Bill de Blasio had an unconventional first trip to Iowa as a presidential candidate
GOWRIE, Ia. — People in New York City and rural Iowa have one thing in common — they’re both populated by “working people” who want the government to work for them, New York City Mayor Bill de Blasio said here Friday.
In his first trip to Iowa since announcing his campaign for president, reporters asked de Blasio how the mayor of America’s largest city can relate to rural Iowans.
“I think there’s more that unites us than divides us, I really believe that. When you talk to people here about what they’re going through, (there’s) a lot of economic uncertainty,” he said after touring the POET ethanol plant in Gowrie, a town of about 1,000 residents in northern Iowa. “They’re hurting because of the tariffs now — they’re really hitting Iowa farmers hard — and they want a better lifestyle for their family and they want the government to be on their side.
“Doesn’t matter where you come from, that’s a universal reality.”
Democratic presidential candidate New York Mayor Bill de Blasio tours the POET Biorefining Ethanol Facility, Friday, May 17, 2019, in Gowrie, Iowa. (AP Photo/Charlie Neibergall) (Photo: Charlie Neibergall, AP)
De Blasio made an unconventional first trip as a Democratic presidential candidate to the first-in-the-nation state on Friday, choosing not to introduce himself and outline his issues at rallies or even meet-and-greets in front of would-be supporters.
Instead he took a tour of the ethanol plant with former Gov. Tom Vilsack, met privately with family farmers in Greene County, and held a private discussion with Des Moines Mayor Frank Cownie and mental health care professionals.
The mayor was scheduled to speak Friday night at a fundraiser for the Woodbury County Democratic Party in Sioux City, a group he meets with in late February as he mulled a run for president.

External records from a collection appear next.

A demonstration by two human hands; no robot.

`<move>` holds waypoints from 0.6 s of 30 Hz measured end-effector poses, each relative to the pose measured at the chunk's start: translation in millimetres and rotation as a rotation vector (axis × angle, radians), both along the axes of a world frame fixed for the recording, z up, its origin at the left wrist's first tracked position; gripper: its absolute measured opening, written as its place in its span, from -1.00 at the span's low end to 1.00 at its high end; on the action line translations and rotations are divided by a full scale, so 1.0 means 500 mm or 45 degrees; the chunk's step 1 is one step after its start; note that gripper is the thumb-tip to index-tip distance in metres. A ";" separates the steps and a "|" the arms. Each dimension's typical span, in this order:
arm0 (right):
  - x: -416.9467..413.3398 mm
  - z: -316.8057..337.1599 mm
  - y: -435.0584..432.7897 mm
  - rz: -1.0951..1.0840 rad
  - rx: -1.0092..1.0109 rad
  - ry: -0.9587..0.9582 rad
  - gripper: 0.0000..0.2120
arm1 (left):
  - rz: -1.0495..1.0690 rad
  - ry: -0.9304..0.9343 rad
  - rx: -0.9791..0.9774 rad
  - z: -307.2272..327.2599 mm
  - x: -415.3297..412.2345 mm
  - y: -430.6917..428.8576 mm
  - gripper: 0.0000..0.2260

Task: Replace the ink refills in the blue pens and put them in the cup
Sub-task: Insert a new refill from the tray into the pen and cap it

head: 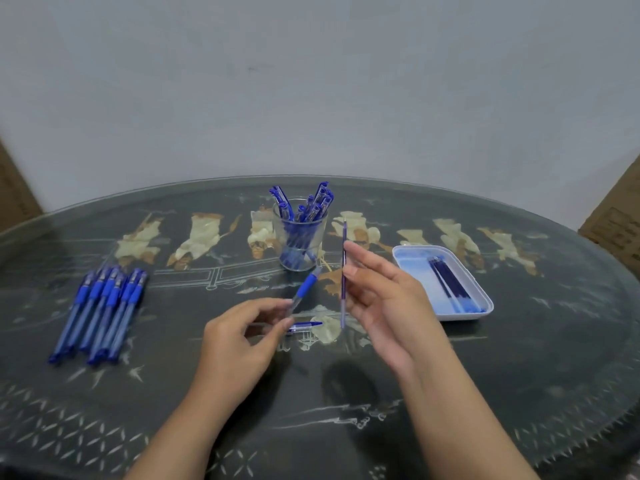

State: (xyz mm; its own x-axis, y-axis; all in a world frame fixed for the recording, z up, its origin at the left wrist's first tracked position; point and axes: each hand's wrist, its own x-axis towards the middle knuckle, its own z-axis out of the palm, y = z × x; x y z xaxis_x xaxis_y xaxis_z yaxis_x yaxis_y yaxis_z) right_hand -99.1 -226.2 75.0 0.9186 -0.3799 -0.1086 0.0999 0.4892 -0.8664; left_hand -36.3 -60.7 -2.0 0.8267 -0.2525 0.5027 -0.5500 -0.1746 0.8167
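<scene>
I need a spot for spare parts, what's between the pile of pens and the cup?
Nothing: in the head view, the table between the pile of pens and the cup is bare.

The surface [519,358] looks like a smooth, glossy sheet of glass over a dark top with pale painted or inlaid figures, and the wall [311,81] behind it is matt. The cup [313,233] is clear and shiny, whether glass or plastic cannot be told. The pens [104,306] lying in a bunch have see-through bluish plastic barrels with opaque blue grips that look matt and rubbery, like the raised pen barrel [306,285]. The refill [344,237] is a thin translucent plastic tube, the tray [485,299] is smooth glossy white plastic, and the box [613,226] looks like matt brown cardboard.
</scene>
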 end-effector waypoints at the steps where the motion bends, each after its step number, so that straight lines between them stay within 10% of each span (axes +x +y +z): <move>1: -0.002 0.003 0.005 -0.020 0.045 -0.029 -0.72 | -0.012 -0.026 0.022 -0.001 0.000 0.002 -0.73; 18: -0.005 -0.002 -0.016 -0.430 0.241 -0.170 -0.76 | -0.155 -0.141 0.163 -0.005 -0.008 0.000 -0.79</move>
State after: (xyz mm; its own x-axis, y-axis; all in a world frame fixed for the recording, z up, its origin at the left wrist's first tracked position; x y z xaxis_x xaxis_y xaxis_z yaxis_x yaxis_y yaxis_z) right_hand -101.5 -234.0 73.9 0.7565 -0.6472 -0.0939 0.3874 0.5592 -0.7329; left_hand -40.1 -61.0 -4.4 0.7276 -0.4149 0.5464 -0.6587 -0.1999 0.7254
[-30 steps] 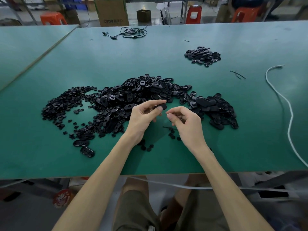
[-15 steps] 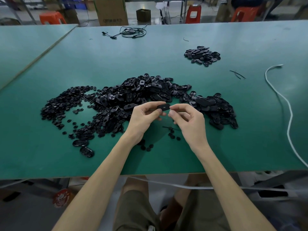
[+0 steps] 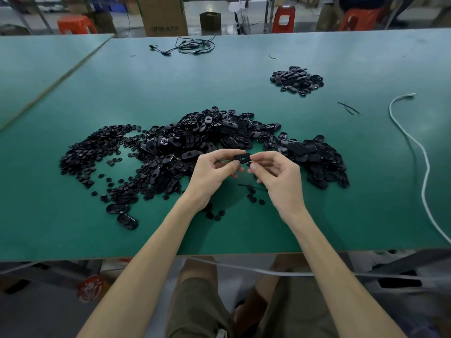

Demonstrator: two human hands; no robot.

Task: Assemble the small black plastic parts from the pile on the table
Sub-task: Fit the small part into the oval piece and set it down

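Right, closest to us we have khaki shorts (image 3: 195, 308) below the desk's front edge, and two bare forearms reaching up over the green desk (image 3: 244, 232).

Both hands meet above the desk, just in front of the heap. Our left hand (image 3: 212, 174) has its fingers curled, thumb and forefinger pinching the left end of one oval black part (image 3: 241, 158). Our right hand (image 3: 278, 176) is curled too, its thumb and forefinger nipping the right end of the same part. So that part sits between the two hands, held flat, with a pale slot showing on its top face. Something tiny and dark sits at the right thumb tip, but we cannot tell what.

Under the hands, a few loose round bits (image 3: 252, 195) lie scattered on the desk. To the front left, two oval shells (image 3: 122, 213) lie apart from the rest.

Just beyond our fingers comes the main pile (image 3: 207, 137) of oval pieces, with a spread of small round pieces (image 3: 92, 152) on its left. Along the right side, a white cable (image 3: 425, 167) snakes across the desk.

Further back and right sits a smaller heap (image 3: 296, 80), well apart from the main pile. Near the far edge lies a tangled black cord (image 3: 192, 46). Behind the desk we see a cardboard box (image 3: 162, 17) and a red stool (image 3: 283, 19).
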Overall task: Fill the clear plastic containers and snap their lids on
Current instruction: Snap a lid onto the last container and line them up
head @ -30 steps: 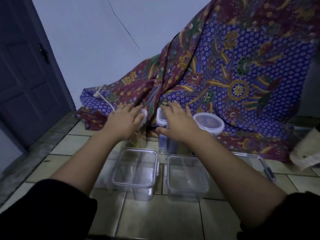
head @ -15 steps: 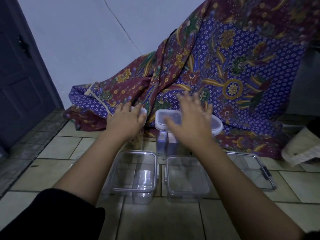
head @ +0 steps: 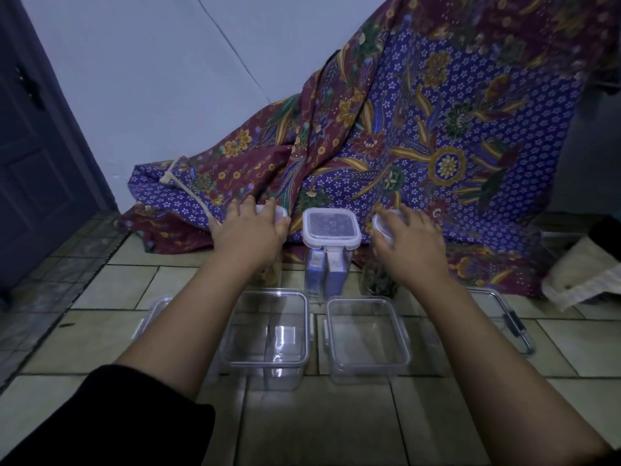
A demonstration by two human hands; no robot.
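Change since a moment ago: right hand (head: 411, 245) has left the middle jar (head: 331, 250) and shifted right onto the right jar (head: 381, 227), its fingers draped over the round white lid, curled on it, though how firm the hold is cannot be told; left hand (head: 250, 235) stays cupped over the lid of the left jar (head: 279, 215), fingers bent round its rim; middle jar now uncovered, tall, its square clip lid shut, dark contents below. Judgement: both outer jars are being taken in hand at once, probably as sources for filling; filling not yet begun. Task items: two clear tubs, left tub (head: 267, 331) and right tub (head: 368, 331), side by side on the floor (head: 322, 428) nearer the person than the jars, both empty and lidless; one clip lid (head: 514, 322) flat on the tiles toward the right; another clear piece (head: 151, 314) partly hidden behind the left forearm, kind uncertain. Surface: pale square tiles, darker tiles at the left edge. Room: dim; plain wall (head: 151, 79) with a thin crack; dark door (head: 37, 156) at left; batik cloth (head: 437, 136) draped down to the floor behind the jars; pale bundle (head: 578, 274) at far right, unidentified.
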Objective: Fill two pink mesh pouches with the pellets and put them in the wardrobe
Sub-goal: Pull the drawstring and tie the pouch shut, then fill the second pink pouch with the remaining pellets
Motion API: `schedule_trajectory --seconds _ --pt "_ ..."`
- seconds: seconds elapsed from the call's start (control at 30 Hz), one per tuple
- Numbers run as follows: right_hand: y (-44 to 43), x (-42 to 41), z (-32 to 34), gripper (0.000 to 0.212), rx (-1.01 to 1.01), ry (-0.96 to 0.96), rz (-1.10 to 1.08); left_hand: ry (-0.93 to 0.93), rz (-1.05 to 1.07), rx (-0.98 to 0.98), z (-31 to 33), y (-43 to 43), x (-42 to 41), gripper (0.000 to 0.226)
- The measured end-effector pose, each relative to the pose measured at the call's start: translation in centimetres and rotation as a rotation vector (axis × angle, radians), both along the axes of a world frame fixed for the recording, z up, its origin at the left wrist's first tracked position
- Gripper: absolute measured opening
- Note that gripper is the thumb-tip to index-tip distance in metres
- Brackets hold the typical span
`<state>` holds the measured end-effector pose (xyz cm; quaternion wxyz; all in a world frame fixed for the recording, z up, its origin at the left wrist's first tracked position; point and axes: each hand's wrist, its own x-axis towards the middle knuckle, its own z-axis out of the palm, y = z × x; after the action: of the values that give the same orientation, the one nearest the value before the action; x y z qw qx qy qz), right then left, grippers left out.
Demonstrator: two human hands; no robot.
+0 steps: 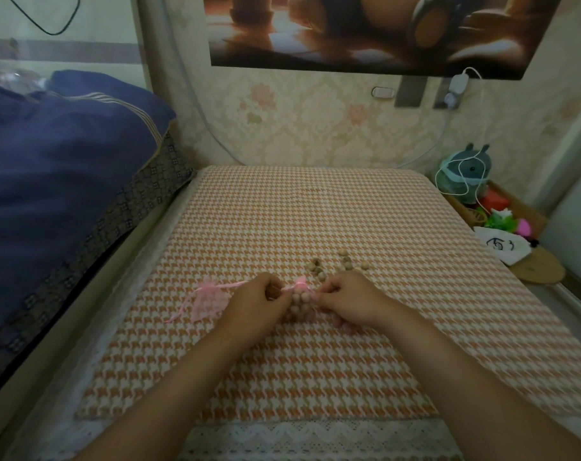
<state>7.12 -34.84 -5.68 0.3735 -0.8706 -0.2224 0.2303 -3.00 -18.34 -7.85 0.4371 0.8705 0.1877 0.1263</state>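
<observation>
Room: bedroom corner with pale floral wallpaper; a bed [282, 211] under an orange-and-white houndstooth cover fills the middle, with the person's bare forearms reaching in from the near edge.
Quilt [66, 168]: navy blue, heaped along the far left beside the cover.
Empty pouch [209, 299]: flat pink mesh, lying on the cover just left of the hands, ribbons trailing; no pellets show inside it.
Left hand [256, 304]: fingers curled, pinching the pink ribbon on the left side of the filled pouch's neck.
Filled pouch [300, 302]: on the cover between the two hands, bulging with round tan pellets, its mouth gathered into a pink ruffle.
Right hand [347, 301]: fingers curled, pinching the ribbon on the right side of the same neck.
Loose pellets [342, 262]: a small scatter on the cover just beyond the hands.
Plush toy [465, 171]: grey-green, far right beside the bed, with a white cable draped over it.
Step in hand: apparently drawing the first pouch shut.
Next move: probably to open the flat pouch and gather the scattered pellets, which look apt to roll; no wardrobe is in view.
</observation>
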Motion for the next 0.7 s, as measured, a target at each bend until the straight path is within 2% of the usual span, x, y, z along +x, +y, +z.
schedule_trajectory --seconds 0.07,0.13,0.23,0.3,0.5,0.6,0.7 --pt "0.1 -0.1 0.3 0.014 0.008 0.049 0.001 0.032 -0.055 -0.104 -0.2 -0.1 0.4 0.032" --pt "0.2 -0.6 0.6 0.002 0.035 0.119 0.013 0.041 -0.094 -0.083 -0.6 -0.2 0.6 0.042" --pt "1.0 -1.7 0.9 0.015 0.11 0.218 0.034 -0.014 -0.104 -0.052 -0.6 -0.4 0.5 0.038" --pt "1.8 -2.2 1.1 0.013 0.141 0.19 0.026 -0.06 -0.094 -0.088 0.0 -0.2 0.0 0.036" --pt "6.3 -4.8 2.5 0.026 0.291 0.172 0.046 -0.177 0.0 -0.144 2.1 4.3 -3.6 0.04" --pt "9.5 -6.3 1.9 0.034 0.267 0.097 0.075 -0.188 0.078 -0.121 2.6 6.8 -6.3 0.036" --pt "11.9 -7.2 1.1 0.045 0.117 -0.187 0.151 -0.151 0.187 -0.057 2.3 9.5 -8.4 0.034"
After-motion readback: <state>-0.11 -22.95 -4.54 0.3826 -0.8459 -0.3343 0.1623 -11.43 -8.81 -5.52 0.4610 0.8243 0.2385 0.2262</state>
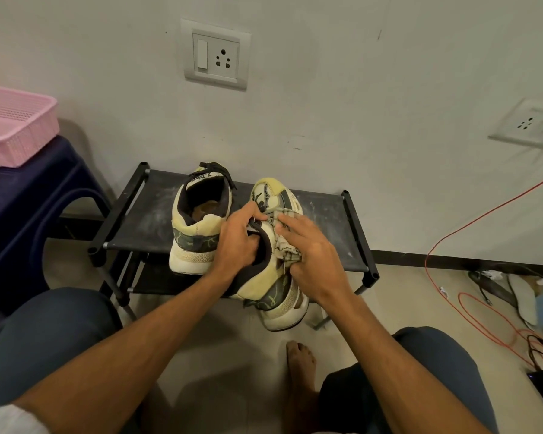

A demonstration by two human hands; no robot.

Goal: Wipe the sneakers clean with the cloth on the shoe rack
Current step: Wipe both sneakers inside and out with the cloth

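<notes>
Sneaker, one of a pair — in hand, being wiped

Held sneaker point(265, 285) tilts at the shoe rack's point(326, 220) 6 o'clock edge; second sneaker point(198, 227) stands at its 10 o'clock. Left hand point(237, 242) has fingers curled into the collar. Right hand point(314, 255) is bent over the cloth point(287, 245), thumb pinching the bunch. Probably light with a soft upper — best gripped by the collar or the stiff sole.

We saw the shoe rack point(145, 220) had a matt black fabric shelf, dusted white, on grey metal tubes. The sneakers point(198, 242) looked rough and scuffed, the cloth point(287, 249) soft and creased, and the pink basket point(16, 126) was perforated plastic.
</notes>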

When asked why he decided to take the unusual approach, de Blasio said he still has plenty of time to have traditional campaign events before the Iowa caucuses on Feb. 3, 2020.
“We’re doing it piece-by-piece, but what I’m really focusing on today is listening to Iowans. It’s not: me, me, me. It’s: ‘listen to the people,'” he said.
In Gowrie, reporters followed de Blasio and Vilsack as they toured the ethanol plant.
A farmer wearing an Iowa State University ball cap had just pulled in to drop off a load of corn when de Blasio stopped to introduce himself. Later, one of POET’s employees gave de Blasio a handful of distillers grain, a byproduct of ethanol used for animal feed.